AssertionError: targets should not be none when in training mode

I am trying to train the Mask R-CNN model on my dataset using torchvision.models.detection.maskrcnn_resnet50_fpn I already prepared my annotations in a json file having the labels, bounding boxes in the shape of [x1, y1, x2, y2] and the corresponding binary mask. This is the Dataloader I am using:

import torch
import json
from torch.utils.data import Dataset
from pycocotools.coco import COCO
from PIL import Image
import os
import numpy as np
from torchvision import transforms
import Config

class CustomDataset(Dataset):
    def __init__(self, images_dir, masks_dir, json_file, transform=None):
        self.images_dir = images_dir
        self.masks_dir = masks_dir
        with open(json_file) as f:
            self.data = json.load(f)
        self.transform = transform
        self.image_ids = [img['id'] for img in self.data["images"]]
        self.masks = {img['id']: np.array(Image.open(os.path.join(masks_dir, img['file_name'])).convert("L"), dtype = np.uint8) for img in self.data["images"]}
      
    def __len__(self):
        return len(self.image_ids)

    def __getitem__(self, idx):
        # Get image ID
        img_id = self.image_ids[idx]
        img = next(image for image in self.data["images"] if image["id"] == img_id)
        # Load image
        image = np.array(Image.open(os.path.join(self.images_dir, img['file_name'])).convert("L"), dtype = np.float)
        mask = self.masks[img_id]
        
        # apply the transform if any
        if self.transform:
            aug = self.transform(image = image, mask = mask)
            image = aug['image']
            mask = aug['mask']
        
        annotations = [ann for ann in self.data["annotations"] if ann["image_id"] == img_id]
        # extract boxes, labels and masks from annotations
        boxes = [ann["bbox"] for ann in annotations]
        labels = [ann["category_id"] for ann in annotations]
        # convert the binary mask array to a torch tensor
        mask = torch.tensor(mask)
        # convert boxes to format [x1, y1, width, height]
        boxes = [[bbox[0], bbox[1], bbox[2], bbox[3]] for bbox in boxes]
        # convert labels to integers
        labels = [int(label) for label in labels]
        # convert image and mask to torch tensors
        image = transforms.ToTensor()(image).to(Config.DEVICE)
        # create target dictionary
        target = {"boxes": torch.tensor(boxes).to(Config.DEVICE), "labels": torch.tensor(labels).to(Config.DEVICE), "masks": mask.to(Config.DEVICE)}
        return image, target

and I am training the model using this code:

import torch
import torchvision
from torchvision import models
from torch.utils.data import DataLoader
from torch.utils.data import random_split
import albumentations as A
from albumentations.pytorch.transforms import ToTensorV2
import Config
from dataloader import CustomDataset
from imutils import paths
import numpy as np
from tqdm import tqdm
from torch.nn import CrossEntropyLoss
import torch.optim.lr_scheduler as lr_scheduler

model = torchvision.models.detection.maskrcnn_resnet50_fpn(pretrained=True).to(Config.DEVICE)

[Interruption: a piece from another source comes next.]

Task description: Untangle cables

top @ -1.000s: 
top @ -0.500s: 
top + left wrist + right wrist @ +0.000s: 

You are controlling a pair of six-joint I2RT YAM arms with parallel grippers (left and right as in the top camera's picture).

json_path = 'path_to_json_file'

transform = A.Compose([A.Resize(Config.Input_Height, Config.Input_Width), 
                       A.Normalize(mean=(0.0), std=(1.0))])

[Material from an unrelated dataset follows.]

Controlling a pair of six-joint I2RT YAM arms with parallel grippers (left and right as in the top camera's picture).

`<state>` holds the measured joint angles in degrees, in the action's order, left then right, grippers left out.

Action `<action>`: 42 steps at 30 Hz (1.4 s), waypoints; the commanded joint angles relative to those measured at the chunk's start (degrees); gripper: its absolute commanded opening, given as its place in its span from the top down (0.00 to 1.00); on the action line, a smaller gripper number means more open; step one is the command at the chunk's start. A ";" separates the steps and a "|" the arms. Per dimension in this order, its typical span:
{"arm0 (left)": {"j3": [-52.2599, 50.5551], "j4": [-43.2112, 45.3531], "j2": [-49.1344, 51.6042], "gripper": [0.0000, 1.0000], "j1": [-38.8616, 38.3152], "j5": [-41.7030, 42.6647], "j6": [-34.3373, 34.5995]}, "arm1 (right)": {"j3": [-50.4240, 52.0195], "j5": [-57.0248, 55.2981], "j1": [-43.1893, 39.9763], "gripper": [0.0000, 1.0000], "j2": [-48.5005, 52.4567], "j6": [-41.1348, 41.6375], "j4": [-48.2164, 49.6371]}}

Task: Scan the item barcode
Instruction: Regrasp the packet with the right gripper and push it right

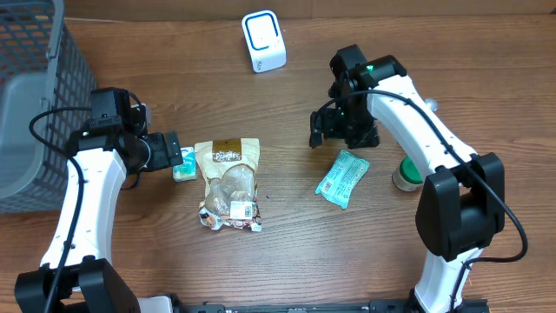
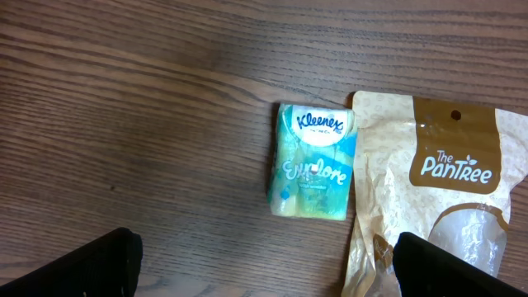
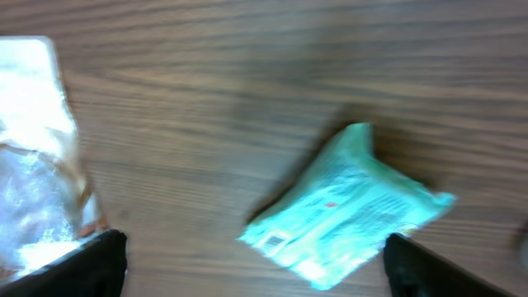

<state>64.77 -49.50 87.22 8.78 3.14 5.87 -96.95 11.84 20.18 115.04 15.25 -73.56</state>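
With the right pincer (image 3: pixel 254 238) spread empty above the teal packet (image 3: pixel 346 210) on the worktop (image 1: pixel 174 52) (well apart from the scanner (image 1: pixel 263 41)) and the left pincer (image 2: pixel 264 241) equally wide over the Kleenex pack (image 2: pixel 312 161), a shallow pinch could slip off its slick wrap.

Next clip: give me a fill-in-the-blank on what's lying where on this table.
The Kleenex pack lies beside the pouch branded ____. The teal packet lies loose near the right gripper, whose jaws are ____. The left gripper holds ____.
Missing: PanTree; open; nothing.
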 commanded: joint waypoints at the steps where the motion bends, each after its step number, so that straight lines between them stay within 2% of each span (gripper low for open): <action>1: 1.07 0.09 -0.07 0.00 0.24 -0.37 0.57 | 0.33 5.35 1.44 0.74 0.15 4.22 0.02; 2: 1.07 0.09 -0.07 0.01 0.24 -0.37 0.57 | 0.68 5.09 1.86 0.81 0.15 4.81 0.09; 4: 1.07 0.09 -0.07 0.01 0.24 -0.37 0.57 | 1.68 3.37 2.95 0.90 0.15 7.45 0.35; 10: 1.07 0.09 -0.07 0.00 0.24 -0.39 0.57 | 8.22 -1.73 6.86 0.96 0.15 15.78 7.78; 16: 1.07 0.09 -0.07 0.01 0.24 -0.37 0.57 | 14.82 -9.46 9.64 0.96 0.15 21.05 15.52; 20: 1.07 0.09 -0.07 0.01 0.24 -0.37 0.57 | 17.62 -13.73 9.75 0.96 0.15 21.05 16.74; 28: 1.07 0.09 -0.07 0.01 0.24 -0.39 0.57 | 20.11 -21.70 7.74 0.96 0.15 21.68 14.86; 42: 1.07 0.09 -0.07 0.01 0.24 -0.39 0.57 | 20.11 -28.83 3.89 0.88 0.15 21.64 8.37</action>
<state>64.77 -49.50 87.22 8.78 3.11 5.87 -77.23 -13.96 24.60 115.04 36.32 -65.19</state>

# Create a dataloader for the custom dataset
dataset = CustomDataset(images_dir = Config.Image_dataset_dir, masks_dir = Config.Mask_dataset_dir, 
                        json_file=json_path, transform = transform)

# Split the data into training, validation and testing sets
train_split = 0.8
val_split = 0.1
train_size = int(train_split * len(dataset))
val_size = int(val_split * len(dataset))
test_size = len(dataset) - train_size - val_size

train_dataset, val_dataset, test_dataset = torch.utils.data.random_split(dataset, [train_size, val_size, test_size])

train_loader = DataLoader(train_dataset, batch_size=Config.Batch_size, shuffle=True)

val_loader = DataLoader(val_dataset, batch_size=Config.Batch_size, shuffle=True)
test_loader = DataLoader(test_dataset, batch_size=Config.Batch_size, shuffle=False)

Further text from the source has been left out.